Die absolute Novität des Sommers: „Dionysos“, das Auftragswerk für Wolfgang Rihm. „Szenen und Dithyramben. Eine Opernfantasie nach Texten von Friedrich Nietzsche“ – der Untertitel verrät viel über die Struktur des Vexierspiels über Textfragmenten und Lebensstationen des Philosophen.

Die idealisierte Vision der angebeteten Cosima Wagner, die Nietzsche in seinen Gedichten als „Ariadne“ apostrophiert, ist die erste Gegenspielerin des Hauptdarstellers, „N.“ (Bariton, bei der Uraufführung gesungen von Johannes Martin Kränzle). Eine Sopranstimme löst sich aus dem – wie in Richard Strauss' „Ariadne“ im Terzett singenden – Nymphen-Ensemble. Rihm führt sie in extreme Lagen, weit über dem hohen C, fordert aber im weiteren Verlauf, wenn sich der musikalische Fluss verdichtet, auch sehr dramatische Töne. Für die von Ingo Metzmacher dirigierte Uraufführung wird Mojca Erdmann diese Partie übernehmen. Während die erste Szene auf Ariadnes „Mich willst du? Mich, ganz?“ basiert, fungierte für Bild II die Phrase „Ich bin dein Labyrinth“ als Inspirationsquelle. „Ein Gast“ erscheint: In Rihms Psycholabyrinth eine Figur, die vielschichtige Assoziationen zu Leben und Werk Nietzsches zulässt – auch zu dem mittelmäßigen Komponisten und treuen Vasallen Heinrich Köselitz (1854–1918), den Nietzsche „Peter Gast“ nannte.

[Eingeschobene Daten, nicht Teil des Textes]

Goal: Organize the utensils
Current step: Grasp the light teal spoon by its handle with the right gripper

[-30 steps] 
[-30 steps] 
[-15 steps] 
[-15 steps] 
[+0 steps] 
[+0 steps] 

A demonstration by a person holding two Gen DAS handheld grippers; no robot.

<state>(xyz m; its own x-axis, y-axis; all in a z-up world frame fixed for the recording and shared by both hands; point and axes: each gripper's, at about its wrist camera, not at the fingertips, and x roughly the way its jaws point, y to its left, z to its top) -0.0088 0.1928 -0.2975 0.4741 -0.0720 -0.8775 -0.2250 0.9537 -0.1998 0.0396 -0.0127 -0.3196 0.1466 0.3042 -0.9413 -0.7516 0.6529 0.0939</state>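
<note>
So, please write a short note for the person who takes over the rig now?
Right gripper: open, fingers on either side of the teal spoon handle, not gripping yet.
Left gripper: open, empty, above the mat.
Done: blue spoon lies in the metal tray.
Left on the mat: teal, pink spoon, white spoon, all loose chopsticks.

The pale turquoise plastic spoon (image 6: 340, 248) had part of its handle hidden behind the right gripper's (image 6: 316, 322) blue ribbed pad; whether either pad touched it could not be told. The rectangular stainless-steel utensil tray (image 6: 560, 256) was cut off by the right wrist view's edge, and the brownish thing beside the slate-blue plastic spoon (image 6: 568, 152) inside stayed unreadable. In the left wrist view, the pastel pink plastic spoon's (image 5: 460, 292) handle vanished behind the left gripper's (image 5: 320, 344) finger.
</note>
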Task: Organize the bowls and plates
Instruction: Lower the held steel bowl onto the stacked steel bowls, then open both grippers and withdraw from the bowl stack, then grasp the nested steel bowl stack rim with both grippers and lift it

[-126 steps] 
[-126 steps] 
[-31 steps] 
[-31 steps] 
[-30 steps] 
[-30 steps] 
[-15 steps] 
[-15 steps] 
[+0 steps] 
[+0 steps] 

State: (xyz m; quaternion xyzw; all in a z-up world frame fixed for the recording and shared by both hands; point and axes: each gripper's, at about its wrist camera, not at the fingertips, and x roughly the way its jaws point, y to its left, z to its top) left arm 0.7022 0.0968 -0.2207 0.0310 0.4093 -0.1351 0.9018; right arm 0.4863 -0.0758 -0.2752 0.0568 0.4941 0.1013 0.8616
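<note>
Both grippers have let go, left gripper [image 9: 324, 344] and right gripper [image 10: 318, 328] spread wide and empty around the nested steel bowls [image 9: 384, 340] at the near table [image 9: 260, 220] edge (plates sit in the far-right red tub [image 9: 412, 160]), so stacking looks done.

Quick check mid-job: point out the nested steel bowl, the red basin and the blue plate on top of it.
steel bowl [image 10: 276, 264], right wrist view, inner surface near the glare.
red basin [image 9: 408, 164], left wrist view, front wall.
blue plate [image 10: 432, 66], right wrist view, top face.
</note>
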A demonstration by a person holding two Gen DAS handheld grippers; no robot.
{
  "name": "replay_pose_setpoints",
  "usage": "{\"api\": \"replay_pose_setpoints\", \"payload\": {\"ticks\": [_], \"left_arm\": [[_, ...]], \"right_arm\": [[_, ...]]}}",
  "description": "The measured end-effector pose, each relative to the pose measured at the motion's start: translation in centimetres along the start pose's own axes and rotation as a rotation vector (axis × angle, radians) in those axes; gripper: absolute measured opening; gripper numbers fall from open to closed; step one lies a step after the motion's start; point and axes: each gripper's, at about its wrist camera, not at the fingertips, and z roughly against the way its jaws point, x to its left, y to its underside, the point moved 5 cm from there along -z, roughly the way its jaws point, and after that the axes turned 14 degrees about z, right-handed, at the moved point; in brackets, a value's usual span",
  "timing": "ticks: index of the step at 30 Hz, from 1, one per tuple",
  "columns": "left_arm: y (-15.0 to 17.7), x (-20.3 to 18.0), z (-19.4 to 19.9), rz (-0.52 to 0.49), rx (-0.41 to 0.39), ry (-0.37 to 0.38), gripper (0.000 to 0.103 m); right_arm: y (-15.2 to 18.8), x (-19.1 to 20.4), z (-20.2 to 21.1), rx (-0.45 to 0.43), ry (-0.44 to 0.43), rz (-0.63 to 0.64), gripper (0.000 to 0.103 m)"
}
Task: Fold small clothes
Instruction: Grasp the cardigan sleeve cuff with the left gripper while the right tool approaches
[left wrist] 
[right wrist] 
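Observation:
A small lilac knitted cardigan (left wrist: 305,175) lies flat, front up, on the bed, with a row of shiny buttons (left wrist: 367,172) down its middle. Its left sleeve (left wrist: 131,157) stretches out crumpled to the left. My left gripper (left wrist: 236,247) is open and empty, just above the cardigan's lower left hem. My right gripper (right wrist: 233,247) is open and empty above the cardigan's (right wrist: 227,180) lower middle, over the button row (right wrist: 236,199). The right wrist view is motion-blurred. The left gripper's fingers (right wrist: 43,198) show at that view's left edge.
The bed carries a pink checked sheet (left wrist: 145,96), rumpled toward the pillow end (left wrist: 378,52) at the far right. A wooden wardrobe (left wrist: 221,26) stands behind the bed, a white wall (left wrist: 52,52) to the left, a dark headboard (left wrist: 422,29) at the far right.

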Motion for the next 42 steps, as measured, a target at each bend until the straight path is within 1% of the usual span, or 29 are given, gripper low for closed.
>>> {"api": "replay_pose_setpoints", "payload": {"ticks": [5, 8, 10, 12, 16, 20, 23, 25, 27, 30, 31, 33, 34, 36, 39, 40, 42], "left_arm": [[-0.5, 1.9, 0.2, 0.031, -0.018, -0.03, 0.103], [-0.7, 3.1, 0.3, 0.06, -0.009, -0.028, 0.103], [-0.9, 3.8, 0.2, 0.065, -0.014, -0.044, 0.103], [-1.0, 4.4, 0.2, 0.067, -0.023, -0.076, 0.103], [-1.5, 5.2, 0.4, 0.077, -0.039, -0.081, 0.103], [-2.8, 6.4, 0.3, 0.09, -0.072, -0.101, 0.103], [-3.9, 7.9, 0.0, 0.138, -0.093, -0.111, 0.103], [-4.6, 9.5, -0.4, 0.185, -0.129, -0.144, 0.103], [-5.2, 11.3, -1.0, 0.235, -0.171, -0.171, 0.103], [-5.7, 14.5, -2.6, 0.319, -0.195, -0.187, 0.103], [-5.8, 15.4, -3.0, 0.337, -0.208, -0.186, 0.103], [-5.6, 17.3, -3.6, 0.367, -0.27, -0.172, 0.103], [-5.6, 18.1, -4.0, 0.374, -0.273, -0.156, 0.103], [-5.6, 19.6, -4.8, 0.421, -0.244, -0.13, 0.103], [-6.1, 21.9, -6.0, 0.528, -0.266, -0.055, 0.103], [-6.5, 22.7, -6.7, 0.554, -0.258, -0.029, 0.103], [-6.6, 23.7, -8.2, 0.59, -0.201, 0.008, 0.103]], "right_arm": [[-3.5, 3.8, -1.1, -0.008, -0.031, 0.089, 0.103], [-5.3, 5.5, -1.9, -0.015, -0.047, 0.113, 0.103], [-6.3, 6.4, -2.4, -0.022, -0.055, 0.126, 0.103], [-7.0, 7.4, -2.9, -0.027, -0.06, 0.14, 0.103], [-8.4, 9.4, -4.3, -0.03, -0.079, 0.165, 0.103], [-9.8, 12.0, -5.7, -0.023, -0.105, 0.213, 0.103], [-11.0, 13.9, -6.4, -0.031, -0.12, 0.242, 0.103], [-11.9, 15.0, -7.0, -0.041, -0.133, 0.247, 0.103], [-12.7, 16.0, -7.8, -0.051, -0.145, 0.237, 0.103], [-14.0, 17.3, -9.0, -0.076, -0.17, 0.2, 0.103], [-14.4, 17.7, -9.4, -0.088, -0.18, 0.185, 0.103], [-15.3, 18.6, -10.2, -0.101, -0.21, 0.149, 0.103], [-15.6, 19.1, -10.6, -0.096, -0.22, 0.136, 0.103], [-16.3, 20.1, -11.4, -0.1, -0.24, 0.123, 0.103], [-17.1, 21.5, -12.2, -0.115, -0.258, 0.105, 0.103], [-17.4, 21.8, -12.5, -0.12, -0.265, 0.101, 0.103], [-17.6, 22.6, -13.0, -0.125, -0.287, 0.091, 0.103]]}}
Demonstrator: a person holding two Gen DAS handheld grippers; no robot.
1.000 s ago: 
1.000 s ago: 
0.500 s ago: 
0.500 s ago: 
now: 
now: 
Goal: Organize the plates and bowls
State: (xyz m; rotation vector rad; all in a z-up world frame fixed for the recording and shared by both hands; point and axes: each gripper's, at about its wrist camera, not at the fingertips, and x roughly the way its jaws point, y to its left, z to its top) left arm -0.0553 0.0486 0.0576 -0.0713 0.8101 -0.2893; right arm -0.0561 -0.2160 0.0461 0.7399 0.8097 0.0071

Rihm weist diesem „Gast“ einen Tenorpart zu (Matthias Klink), der in der folgenden Szene zum Apollo wird, der dem Ekstatiker „Dionysos“ entgegentritt. In fortschreitendem Wahnsinn unterliegt „N.“ in diesem Kampf der Kunstprinzipien und wird, wie einst Apollos Herausforderer Marsyas, gehäutet. „Die Haut“, dargestellt von einem Tänzer, nimmt physische Gestalt an, wohl auch als Anspielung auf Nietzsches Wort von der Schlange, die sich häuten muss, um nicht zu sterben...

„Dionysos“ in Ö1: 30.Juli, 19.30 Uhr

("Die Presse", Print-Ausgabe, 24.07.2010)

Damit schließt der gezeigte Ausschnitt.